# Fishing Line Comparison Test



## yakfish (Mar 13, 2005)

I have been curious about testing different fishing lines to see how they actually perform compared to how they are advertised. I was looking at picking up some Nanofil today which is what got me thinking about this again. I read some Nanofil reviews and I came across several people who say that it break at the rated strength on the box. The majority of fishing line in underrated. For example brand x 10 pound fishing line may actually break at 12-15 pounds. Tonight I grabbed a few boxes of line that I had laying around to start my test. Whenever I get another brand, type or pound test of line I will add it to the list. 

*If anybody is interested in adding to this list PM me and I will add to it.
*
Here is what I have so far. I have to say I am very impressed with the Power Pro!


----------



## bgrapala (Nov 1, 2008)

Nice test yak! Just curious if you're going to do different knots as well?


----------



## robertj298 (Feb 23, 2009)

If you want to do a fair test forget about the lines pound test and go by the diameter. Some 10lb. test lines are the same diameter as 14 lb test in another brand. Just because a line is strong doesn't necessarily mean it's better. Some lines are more abrasion resistant some lines have more memory. It's a very complicated process to do a thorough test of different lines.


----------



## yakfish (Mar 13, 2005)

bgrapala said:


> Nice test yak! Just curious if you're going to do different knots as well?

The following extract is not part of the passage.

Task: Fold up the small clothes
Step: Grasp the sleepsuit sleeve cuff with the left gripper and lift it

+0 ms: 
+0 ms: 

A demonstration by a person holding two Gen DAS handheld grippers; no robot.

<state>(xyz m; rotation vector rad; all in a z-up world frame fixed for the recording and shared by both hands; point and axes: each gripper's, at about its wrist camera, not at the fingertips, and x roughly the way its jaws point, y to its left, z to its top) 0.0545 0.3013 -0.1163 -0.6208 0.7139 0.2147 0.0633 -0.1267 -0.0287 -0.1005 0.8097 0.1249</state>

I wasn't going to. Different lines have knots that they may perform best with so If there is a line that seems to be weaker with one knot over another then I would go with the stronger knot. I use the Uni and Palomar knots almost exclusively so I will do the test using one of those most likely unless the manufacturer suggests another knot that holds better with their particular line. It was interesting though that the Trilene and Power Pro lines didn't break at the knot.


----------



## yakfish (Mar 13, 2005)

robertj298 said:


> If you want to do a fair test forget about the lines pound test and go by the diameter. Some 10lb. test lines are the same diameter as 14 lb test in another brand. Just because a line is strong doesn't necessarily mean it's better. Some lines are more abrasion resistant some lines have more memory. It's a very complicated process to do a thorough test of different lines.



You'll notice I have a column for average diameter as well. A lot of popular lines don't include that information. I was just about to start looking for diameters of the line because I do think that is very relevant to this test too. *Edit: I found the line diameters on Basspro.com so they have been added to the table*

I'm not going to make or state any conclusions in this test. I'm just going to focus on strength at this point because it is something you can attach a number to. How a line handles is something I don't know how to put on paper.


----------



## robertj298 (Feb 23, 2009)

If I remember correctly over in Europe fishing lines are sold by the diameter not lb. test or should I say kilogram test lol


----------



## Bassbme (Mar 11, 2012)

Yak...... I think it's great that you're doing these tests. I'd like to suggest that you do the tests with lines that have been whetted. There are tons of dry line breaking strength tests available, but very little test data available for a lines breaking strength when wet. 

When I read threads about line on this web site, I get the feeling that quite a few people think that the breaking strengths don't change from wet versus dry, and it's just not the case. Especially when you are dealing with lines that absorb water. For instance. A person may be using a nylon mono filament line that breaks at 17 lbs dry, but when wet it breaks at 12 lbs. It's the same with knots. A knots dry breaking strength isn't necessarily a knots wet breaking strength. 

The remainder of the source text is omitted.